BY FRAN SPIELMAN
City Hall Reporter
fspielman@suntimes.com
May 24, 2012 2:04PM
U.S. Attorney Patrick Fitzgerald meets a media to plead his preference to step down from bureau Thursday, May 24, 2012. | Rich Hein~Sun-Times
Updated: May 24, 2012 5:52PM
Departing U.S. Attorney Patrick Fitzgerald “set a bar” when it comes to fighting corruption, though his inheritor should be equally endangered about going after gangs, guns and drugs, Mayor Rahm Emanuel pronounced Thursday.
“While a lot of a coverage has focused on traffic with open corruption, that we determine with — that is because we upheld ethics laws and have been really organisation about a mandate of operative in open use — right now, I’m operative in Springfield perplexing to pass a RICO law to use opposite a gang-bangers on a streets,” Emanuel said. “A U.S. profession that’s a partner with a state’s profession and with a Chicago Police Department assisting us quarrel gangs, assisting us quarrel guns and gun trafficking is also an essential thing on a going-forward basis,” he said. “Not that Patrick Fitzgerald and a U.S. attorney’s bureau haven’t, though we need a U.S. profession and an bureau that’s a full partner in fighting a gangs and guns that are on a street.” Asked either that meant he felt Fitzgerald hadn’t been a “full partner” in those pursuits, Emanuel said, “I didn’t contend that. we didn’t contend that.” Emanuel said, in fact, that he called Fitzgerald on Wednesday, after a sovereign prosecutor announced his resignation, and “congratulated him on his time in open service.” He added, “Obviously, he has set a bar” for his successors. Emanuel’s remarks were suggestive of complaints that former Mayor Richard M. Daley done during times. Fitzgerald’s bureau of crime tied to a Hired Truck, city employing and minority constrictive scandals led to dozens of convictions, including those of Daley’s former clientele arch and streets and sanitation commissioner. But Daley publicly complained that a sovereign prosecutor should be equally endangered about fighting gangs, guns and drugs.

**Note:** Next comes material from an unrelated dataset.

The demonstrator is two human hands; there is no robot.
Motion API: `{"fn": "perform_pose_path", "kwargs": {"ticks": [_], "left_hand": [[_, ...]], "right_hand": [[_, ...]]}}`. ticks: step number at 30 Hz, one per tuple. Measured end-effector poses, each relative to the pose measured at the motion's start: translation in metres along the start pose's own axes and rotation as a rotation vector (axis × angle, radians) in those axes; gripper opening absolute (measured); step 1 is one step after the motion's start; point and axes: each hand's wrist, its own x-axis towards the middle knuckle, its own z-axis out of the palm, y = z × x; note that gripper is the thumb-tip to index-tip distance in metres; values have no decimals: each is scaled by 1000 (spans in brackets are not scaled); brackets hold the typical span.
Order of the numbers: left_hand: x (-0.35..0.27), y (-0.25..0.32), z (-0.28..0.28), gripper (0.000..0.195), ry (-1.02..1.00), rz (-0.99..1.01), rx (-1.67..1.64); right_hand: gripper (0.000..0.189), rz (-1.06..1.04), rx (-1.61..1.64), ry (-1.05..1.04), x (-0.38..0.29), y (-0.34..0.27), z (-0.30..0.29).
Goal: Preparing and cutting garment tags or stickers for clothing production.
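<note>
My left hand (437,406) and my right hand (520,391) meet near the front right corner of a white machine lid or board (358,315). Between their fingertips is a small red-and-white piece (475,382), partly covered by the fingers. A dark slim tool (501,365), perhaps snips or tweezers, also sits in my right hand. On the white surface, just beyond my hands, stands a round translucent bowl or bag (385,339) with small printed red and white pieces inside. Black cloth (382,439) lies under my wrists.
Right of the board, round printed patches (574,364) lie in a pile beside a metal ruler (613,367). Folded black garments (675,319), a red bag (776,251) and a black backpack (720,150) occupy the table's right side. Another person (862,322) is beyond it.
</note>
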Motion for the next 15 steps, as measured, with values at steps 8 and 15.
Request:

At a news discussion Thursday, Fitzgerald done a indicate to contend that a distance of a squad and narcotics sections of a U.S. attorney’s bureau had doubled on his watch, now accounting for 25 percent of a office’s 168 sovereign prosecutors. And scarcely 4 pages of a outline of accomplishments distributed by Fitzgerald’s bureau were clinging to narcotics and squad prosecutions that snared high-ranking members of several travel gangs.